Emancipation from Hatred and Trauma in Mediation, Spirituality and Trauma Work
Inspired by Daniel Shaw’s book, Traumatic Narcissism, I wish to discuss what Shaw calls “detachment” and “emancipation” as a factor in mediation, trauma and spirituality.1
Toward an Emancipation from Hatred in Mediation
First, a story from one of my mediations.2
Judith had been lovers with Eric, her former business partner. There was a breakup. Eric was now with another woman.
Judith told me she had also been abused by her father. She let me know she hated both her father and Eric.
Judith was using her considerable wealth to go after Eric in litigation.
One day I had the insight that Judith’s hatred of Eric was her way of exorcising him from her heart. I was inspired to say this to Judith:
“You know when you actually want to be free of someone, to get rid of them, the idea is you kind of walk away and have nothing to do with them. This is really the best way to do it.”
There was a palpable silence. Judith had never really thought of this way of leaving Eric. Things seemed to change for the better after this moment.
Judith was beginning to see a path to detachment from Eric and a way to move on.
Healing from Trauma: “But What Do I Do?”: Aim Toward Emancipation
In Traumatic Narcissism, Shaw discusses common emotional strategies people use to deal with the psychological residues caused by traumatizing narcissists, including narcissistic parents.
Relying on case histories, Shaw considers and rejects the following strategies: hatred, indifference, self-sacrifice and “forgiveness.”3
What Shaw does embrace as a solution is to “bear the pain” but to move toward detachment, to inner freedom from the traumatizer. He suggests the process of detachment occurs when the patient has simply processed his or her childhood issues to the point where they are no longer troublesome. Perhaps they even become boring.
The patient can hopefully arrive at “emancipation.” Emancipation brings with it the ability to develop a new, independent, coherent sense of self and to relate to others. One is able to move on. 4
Neurobiology: Uncoupling the Trigger
I think there is a parallel between what Shaw calls detachment and the fruits of somatic trauma work.

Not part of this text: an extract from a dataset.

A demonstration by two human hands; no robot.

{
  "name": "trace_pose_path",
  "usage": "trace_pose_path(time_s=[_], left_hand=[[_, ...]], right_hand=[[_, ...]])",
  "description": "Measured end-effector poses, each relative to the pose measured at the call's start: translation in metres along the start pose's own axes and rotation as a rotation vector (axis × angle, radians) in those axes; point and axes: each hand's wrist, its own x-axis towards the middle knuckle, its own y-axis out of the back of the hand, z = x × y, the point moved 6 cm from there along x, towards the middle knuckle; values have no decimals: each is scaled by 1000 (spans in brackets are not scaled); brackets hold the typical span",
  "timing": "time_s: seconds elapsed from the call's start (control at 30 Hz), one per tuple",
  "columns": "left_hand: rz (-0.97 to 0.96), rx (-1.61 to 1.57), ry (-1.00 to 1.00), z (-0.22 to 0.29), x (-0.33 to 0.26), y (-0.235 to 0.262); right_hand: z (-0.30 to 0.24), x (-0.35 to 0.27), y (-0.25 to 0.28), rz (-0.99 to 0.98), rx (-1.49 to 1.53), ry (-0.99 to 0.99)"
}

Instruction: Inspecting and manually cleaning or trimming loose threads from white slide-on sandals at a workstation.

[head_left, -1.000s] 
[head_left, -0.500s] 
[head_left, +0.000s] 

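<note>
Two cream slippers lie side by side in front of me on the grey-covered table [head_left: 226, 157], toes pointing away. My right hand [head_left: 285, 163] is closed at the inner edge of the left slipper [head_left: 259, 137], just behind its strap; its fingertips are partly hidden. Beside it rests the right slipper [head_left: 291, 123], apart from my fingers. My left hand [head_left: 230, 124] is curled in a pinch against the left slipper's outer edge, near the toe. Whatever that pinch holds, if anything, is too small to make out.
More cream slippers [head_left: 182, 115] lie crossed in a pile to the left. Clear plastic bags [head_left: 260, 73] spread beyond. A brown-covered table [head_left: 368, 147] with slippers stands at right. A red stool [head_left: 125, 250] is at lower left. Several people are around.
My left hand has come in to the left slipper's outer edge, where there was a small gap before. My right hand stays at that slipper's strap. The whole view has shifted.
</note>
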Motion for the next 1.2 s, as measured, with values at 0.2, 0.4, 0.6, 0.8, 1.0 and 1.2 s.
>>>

From the perspective of trauma work, “detachment” occurs when the body’s response to a stimulus is no longer “coupled” or “overcoupled” in the nervous system with a sympathetic flight/fight response.5
Thus, healing happens when the traumatic triggers no longer trigger us anymore, not when we try to make a situation “right” which was never right to begin with.
Although the emphasis in systems such as Somatic Experiencing is on somatic processing, it is also coupled ideally with a relationship between the practitioner and the client which is supportive and attuned. Thus, it implicitly helps to develop the client’s newly emerging sense of self.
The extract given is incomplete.